キーワード:石英、炭質物ラマン温度計、三波川変成帯

三波川帯は中央構造線に隣接した外帯側に関東から九州まで続く低温高圧型の変成帯である.愛知県新城市南部には三波川結晶片岩と断続的に分布する御荷鉾緑色岩が分布し,三波川結晶片岩の変成度は東野 (1975)[1]の分類によると最も低変成度の緑泥石帯である[2].関ほか(1959)[3]は,豊橋東方の三波川変成岩の変成分布を4帯に分類した.本研究地域の中央構造線沿いの泥質片岩の大部分は第2帯に,第2帯よりも南側の緑色片岩や泥質片岩は第1帯に区分される[3].その後の研究で,磯貝 (1977)[4]はさらに中部地方三波川帯を7帯に分類している.本研究地域の大部分はD帯に区分される[4].中央構造線沿いの西側の地域はE帯に,東側の地域はF帯・G帯に区分される[4].本研究は愛知県新城市南部に分布する三波川変成帯の地質構造と変成温度の関係を明らかにすることを目的とした.3回の調査で24個の試料を採取し,薄片を作成後,偏光顕微鏡で微細構造の観察を行った.泥質片岩の主要構成鉱物は石英,白雲母,曹長石,炭質物であった.16個の泥質片岩試料に対しては,炭質物のラマンスペクトルから最高被熱温度を算出する炭質物ラマン温度計[5–8]を用いた.Kouketsu et al. (2014)[7] のD1バンドの半値全幅 (FWHM-D1) を用いる方法で変成温度を算出した.また,走査型電子顕微鏡の後方散乱電子回折(SEM-EBSD)によって泥質片岩中の石英脈,珪長質脈の組織を解析した.結果として,炭質物ラマン温度計で算出された温度は約300–400℃の範囲であった.全体として中央構造線から離れるにつれて次第に温度が下がる温度構造を示した.新城市の緑色片岩の分布地域より北側に分布する泥質片岩は350–400℃程度と比較的高い温度を示すのに対し,南側に分布する泥質片岩は300–330℃程度と北側に比べ低温を示した.SEM-EBSDの結果では,石英粒子が温度によらず強く変形した組織を示すのに対して,共存する曹長石粒子は楕円状で高温の泥質片岩ほど粗粒になる傾向を示した.本研究では,変成温度300–400℃の温度構造をもつ泥質片岩の形成過程について,他の地域の三波川帯の温度構造と比較しながら,SEM-EBSDによる組織解析を合わせて本調査範囲における地質構造を考察した.

引用文献
[1]東野 外志男 (1975) 地質学雑誌, 81, 653–670.
[2]牧本 博 ほか (2004) 20万分の1地質図幅「豊橋及び伊良湖岬」産業技術総合研究所, 地質調査総合センター
[3]関 陽太郎 ほか (1959) 地質学雑誌, 65, 618–623.
[4]磯貝 勝則 (1977) 広島大学出版研究会, 広島, 237–245.
[5]Beyssac, O. et al. (2002) Journal of Metamorphic Geology, 20, 859–871.

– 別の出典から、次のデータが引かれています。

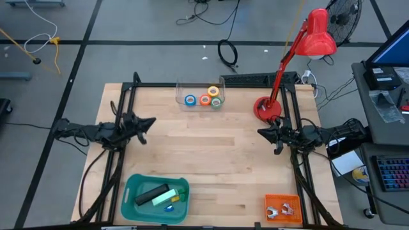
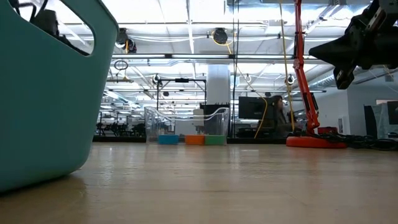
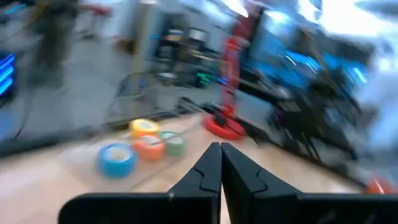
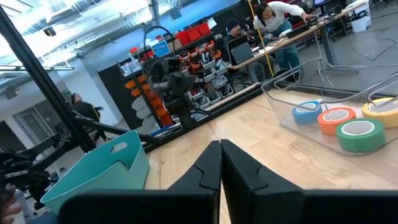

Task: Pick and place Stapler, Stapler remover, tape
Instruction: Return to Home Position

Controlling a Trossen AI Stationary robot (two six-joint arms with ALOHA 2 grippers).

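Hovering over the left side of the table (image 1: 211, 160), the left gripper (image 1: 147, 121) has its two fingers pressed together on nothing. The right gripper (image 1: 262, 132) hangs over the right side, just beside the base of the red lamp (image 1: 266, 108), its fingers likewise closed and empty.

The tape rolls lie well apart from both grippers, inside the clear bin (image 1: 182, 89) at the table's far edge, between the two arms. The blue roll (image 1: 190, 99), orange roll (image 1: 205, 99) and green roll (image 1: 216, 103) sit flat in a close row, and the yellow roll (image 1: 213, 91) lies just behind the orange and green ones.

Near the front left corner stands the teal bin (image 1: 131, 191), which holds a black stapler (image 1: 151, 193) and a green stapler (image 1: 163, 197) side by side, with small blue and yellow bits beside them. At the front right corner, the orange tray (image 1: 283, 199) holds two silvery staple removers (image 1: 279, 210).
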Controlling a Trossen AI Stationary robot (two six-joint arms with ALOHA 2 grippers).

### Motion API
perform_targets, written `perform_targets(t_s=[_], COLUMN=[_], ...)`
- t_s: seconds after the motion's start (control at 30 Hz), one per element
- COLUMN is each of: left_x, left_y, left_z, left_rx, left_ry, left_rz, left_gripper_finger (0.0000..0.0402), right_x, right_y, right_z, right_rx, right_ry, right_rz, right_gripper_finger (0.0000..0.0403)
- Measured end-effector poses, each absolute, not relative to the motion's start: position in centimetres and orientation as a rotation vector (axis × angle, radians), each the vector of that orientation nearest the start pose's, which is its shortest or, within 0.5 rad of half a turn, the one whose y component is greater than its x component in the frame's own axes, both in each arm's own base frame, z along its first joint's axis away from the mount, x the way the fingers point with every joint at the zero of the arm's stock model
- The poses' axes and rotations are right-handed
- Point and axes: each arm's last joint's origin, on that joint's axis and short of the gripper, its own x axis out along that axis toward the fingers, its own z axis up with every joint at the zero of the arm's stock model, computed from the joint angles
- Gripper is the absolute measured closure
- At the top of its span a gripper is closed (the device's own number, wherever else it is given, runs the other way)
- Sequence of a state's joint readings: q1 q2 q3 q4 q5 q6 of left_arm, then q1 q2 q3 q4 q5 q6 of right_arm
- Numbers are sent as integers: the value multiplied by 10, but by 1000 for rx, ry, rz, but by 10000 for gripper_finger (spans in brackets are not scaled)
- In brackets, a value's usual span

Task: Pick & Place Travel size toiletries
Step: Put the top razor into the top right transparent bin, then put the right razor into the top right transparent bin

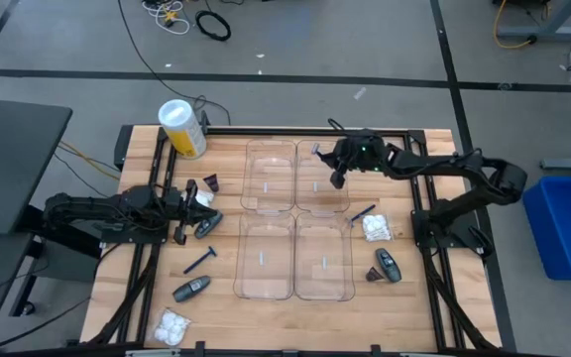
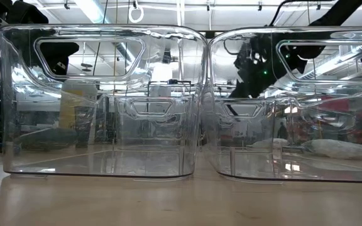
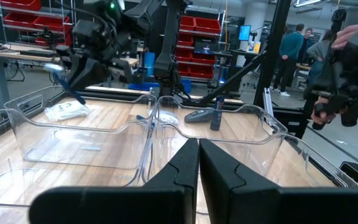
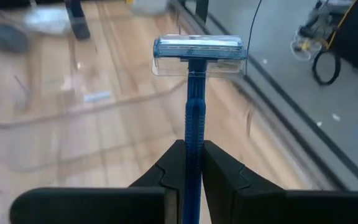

[6]Aoya, M. et al. (2010) Journal of Metamorphic Geology, 28, 895–914.
[7]Kouketsu, Y. et al. (2014) Island Arc, 23, 33–50.
[8]Kaneki, S., Kouketsu, Y. (2022) Island Arc, 31, e12467.